### Work instruction
Would you please print the data a second time, exactly as it stands?

### Given information
^^^^^^^^^^^^^^^^

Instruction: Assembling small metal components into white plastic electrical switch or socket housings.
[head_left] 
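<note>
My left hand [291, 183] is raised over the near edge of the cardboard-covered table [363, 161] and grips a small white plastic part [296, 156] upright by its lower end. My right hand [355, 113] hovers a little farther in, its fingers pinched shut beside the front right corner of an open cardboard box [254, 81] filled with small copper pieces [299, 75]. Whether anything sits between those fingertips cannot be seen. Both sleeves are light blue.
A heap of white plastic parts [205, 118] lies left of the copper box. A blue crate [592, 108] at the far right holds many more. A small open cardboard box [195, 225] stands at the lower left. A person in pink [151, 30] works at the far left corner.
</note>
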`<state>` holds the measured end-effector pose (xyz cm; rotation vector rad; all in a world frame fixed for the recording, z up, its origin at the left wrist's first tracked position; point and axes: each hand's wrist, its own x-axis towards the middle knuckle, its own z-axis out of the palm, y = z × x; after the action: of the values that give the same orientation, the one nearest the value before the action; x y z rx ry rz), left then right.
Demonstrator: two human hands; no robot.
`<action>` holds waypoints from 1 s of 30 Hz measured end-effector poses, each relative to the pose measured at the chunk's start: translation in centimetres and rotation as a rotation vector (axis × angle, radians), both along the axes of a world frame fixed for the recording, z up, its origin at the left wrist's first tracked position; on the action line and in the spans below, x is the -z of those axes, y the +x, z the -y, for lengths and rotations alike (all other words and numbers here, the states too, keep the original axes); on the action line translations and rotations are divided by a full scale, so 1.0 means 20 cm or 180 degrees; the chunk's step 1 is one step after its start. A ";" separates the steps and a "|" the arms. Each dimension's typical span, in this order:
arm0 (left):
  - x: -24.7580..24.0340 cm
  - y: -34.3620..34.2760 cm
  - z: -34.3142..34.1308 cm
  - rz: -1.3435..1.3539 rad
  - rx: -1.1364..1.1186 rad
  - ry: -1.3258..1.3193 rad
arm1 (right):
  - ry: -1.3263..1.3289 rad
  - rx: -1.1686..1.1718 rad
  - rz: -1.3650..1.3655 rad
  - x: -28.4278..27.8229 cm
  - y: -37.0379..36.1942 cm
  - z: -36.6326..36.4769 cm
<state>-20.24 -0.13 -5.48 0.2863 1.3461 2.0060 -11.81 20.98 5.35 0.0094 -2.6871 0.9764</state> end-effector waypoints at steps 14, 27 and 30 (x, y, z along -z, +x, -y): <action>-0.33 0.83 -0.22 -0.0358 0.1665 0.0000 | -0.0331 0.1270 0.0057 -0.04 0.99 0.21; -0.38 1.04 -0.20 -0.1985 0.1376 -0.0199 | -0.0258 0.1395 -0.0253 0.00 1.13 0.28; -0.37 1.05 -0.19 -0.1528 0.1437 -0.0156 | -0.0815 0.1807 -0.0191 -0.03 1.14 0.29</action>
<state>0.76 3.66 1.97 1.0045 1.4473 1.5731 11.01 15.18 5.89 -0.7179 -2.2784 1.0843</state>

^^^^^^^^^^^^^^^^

### Output below
Instruction: Assembling small metal components into white plastic electrical switch or socket housings.
[head_left] 
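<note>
My left hand [291, 183] is raised over the near edge of the cardboard-covered table [363, 161] and grips a small white plastic part [296, 156] upright by its lower end. My right hand [355, 113] hovers a little farther in, its fingers pinched shut beside the front right corner of an open cardboard box [254, 81] filled with small copper pieces [299, 75]. Whether anything sits between those fingertips cannot be seen. Both sleeves are light blue.
A heap of white plastic parts [205, 118] lies left of the copper box. A blue crate [592, 108] at the far right holds many more. A small open cardboard box [195, 225] stands at the lower left. A person in pink [151, 30] works at the far left corner.
</note>
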`<state>` holds the measured end-effector pose (xyz cm; rotation vector rad; all in a world frame fixed for the recording, z up, its origin at the left wrist's first tracked position; point and axes: each hand's wrist, its own x-axis towards the middle knuckle, its own z-axis out of the palm, y = z × x; after the action: of the values that give the same orientation, the one nearest the value before the action; x y z rx ry rz), left then right.
Demonstrator: two human hands; no robot.
`<action>` holds waypoints from 1 s of 30 Hz measured end-effector poses, each relative to the pose measured at the chunk's start: translation in centimetres and rotation as a rotation vector (axis × angle, radians), both along the axes of a world frame fixed for the recording, z up, its origin at the left wrist's first tracked position; on the action line and in the spans below, x is the -z of those axes, y the +x, z the -y, for lengths and rotations alike (all other words and numbers here, the states too, keep the original axes); on the action line translations and rotations are divided by a full scale, so 1.0 means 20 cm or 180 degrees; the chunk's step 1 is one step after its start. A ";" separates the steps and a "|" the arms. Each dimension's typical span, in this order:
arm0 (left):
  - x: -24.7580..24.0340 cm
  - y: -34.3620..34.2760 cm
  - z: -34.3142..34.1308 cm
  - rz: -1.3435..1.3539 rad
  - rx: -1.1364..1.1186 rad
  - ry: -1.3258..1.3193 rad
arm1 (right):
  - ry: -1.3263..1.3289 rad
  - rx: -1.1686..1.1718 rad
  - rz: -1.3650..1.3655 rad
  - x: -28.4278..27.8229 cm
  - y: -37.0379..36.1942 cm
  - z: -36.6326..36.4769 cm
<state>-20.24 -0.13 -5.48 0.2863 1.3461 2.0060 -11.81 20.98 5.35 0.0094 -2.6871 0.9764</state> end-effector waypoints at steps 14, 27 and 30 (x, y, z along -z, +x, -y): <action>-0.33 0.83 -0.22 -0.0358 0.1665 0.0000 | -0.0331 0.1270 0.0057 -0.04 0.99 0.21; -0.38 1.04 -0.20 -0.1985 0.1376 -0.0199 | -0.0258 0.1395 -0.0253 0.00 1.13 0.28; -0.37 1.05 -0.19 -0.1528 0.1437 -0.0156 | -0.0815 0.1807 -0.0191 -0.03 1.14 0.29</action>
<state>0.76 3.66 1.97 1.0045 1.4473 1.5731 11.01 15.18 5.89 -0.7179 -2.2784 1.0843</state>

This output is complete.